- What you have to do
Only the stretch of the listing below that runs from the line with "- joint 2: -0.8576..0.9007" through the line with "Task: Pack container" is to be printed, exactly and with both ends.

- Data below
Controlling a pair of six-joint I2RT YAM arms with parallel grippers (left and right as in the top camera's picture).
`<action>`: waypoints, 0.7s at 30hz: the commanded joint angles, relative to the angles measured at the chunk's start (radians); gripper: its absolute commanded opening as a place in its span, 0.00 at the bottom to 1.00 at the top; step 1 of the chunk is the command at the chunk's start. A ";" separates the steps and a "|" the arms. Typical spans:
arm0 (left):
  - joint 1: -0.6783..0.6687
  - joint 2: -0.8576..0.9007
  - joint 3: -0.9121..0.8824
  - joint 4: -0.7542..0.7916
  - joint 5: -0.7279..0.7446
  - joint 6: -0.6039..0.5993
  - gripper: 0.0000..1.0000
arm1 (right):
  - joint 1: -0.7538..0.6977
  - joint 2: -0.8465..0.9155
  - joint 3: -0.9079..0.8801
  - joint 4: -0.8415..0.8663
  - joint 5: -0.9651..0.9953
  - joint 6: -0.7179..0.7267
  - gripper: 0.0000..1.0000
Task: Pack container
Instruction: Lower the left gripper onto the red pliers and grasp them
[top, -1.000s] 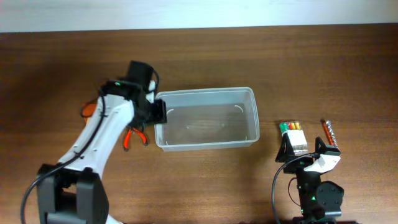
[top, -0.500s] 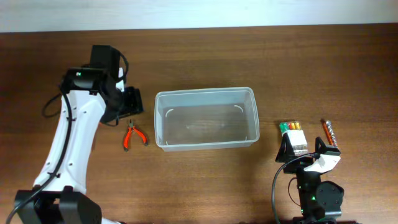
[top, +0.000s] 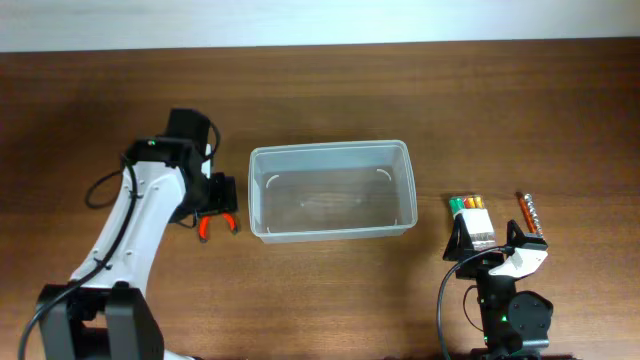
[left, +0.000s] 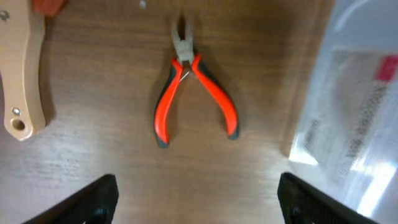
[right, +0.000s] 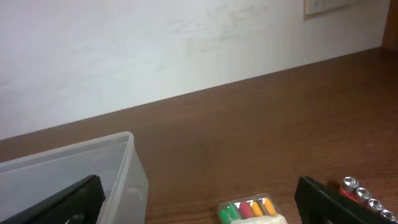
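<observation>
Left pincer (top: 216, 196) wide open, gripping nothing, hovered over red pliers (left: 189, 93) lying on the desk (top: 400, 90), clear container (top: 330, 190) mid-desk, just right of that pincer, right pincer (right: 199, 202) fully open, gripping nothing, container well to its left

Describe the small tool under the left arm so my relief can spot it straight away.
Start at the clear container mid-table and look just off its left short wall, on the bare wood. There lie small pliers, below the open left pincer. Their two splayed orange-red handles and pale metal nose set them apart from the plain tan wooden handle beside them.
</observation>
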 joint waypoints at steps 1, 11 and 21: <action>0.000 -0.009 -0.066 0.064 -0.052 0.112 0.84 | -0.003 -0.006 -0.006 -0.005 0.005 -0.001 0.99; 0.052 -0.007 -0.140 0.165 -0.081 0.262 0.84 | -0.003 -0.006 -0.006 -0.005 0.005 -0.001 0.99; 0.079 0.010 -0.296 0.395 0.056 0.399 0.77 | -0.003 -0.006 -0.006 -0.005 0.005 -0.001 0.99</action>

- Task result
  - joint 2: -0.8576..0.9007
  - joint 3: -0.9121..0.8824
  - joint 4: -0.7542..0.7916
  - joint 5: -0.7279..0.7446
  - joint 6: -0.6039..0.5993
  - gripper: 0.0000..1.0000
arm1 (right):
  - joint 1: -0.7538..0.6977
  - joint 2: -0.8465..0.9155
  - joint 3: -0.9079..0.8801
  - joint 4: -0.8415..0.8663
  - joint 5: -0.9651..0.9953
  - joint 6: -0.7179..0.7267
  - gripper: 0.0000..1.0000
Task: Pack container

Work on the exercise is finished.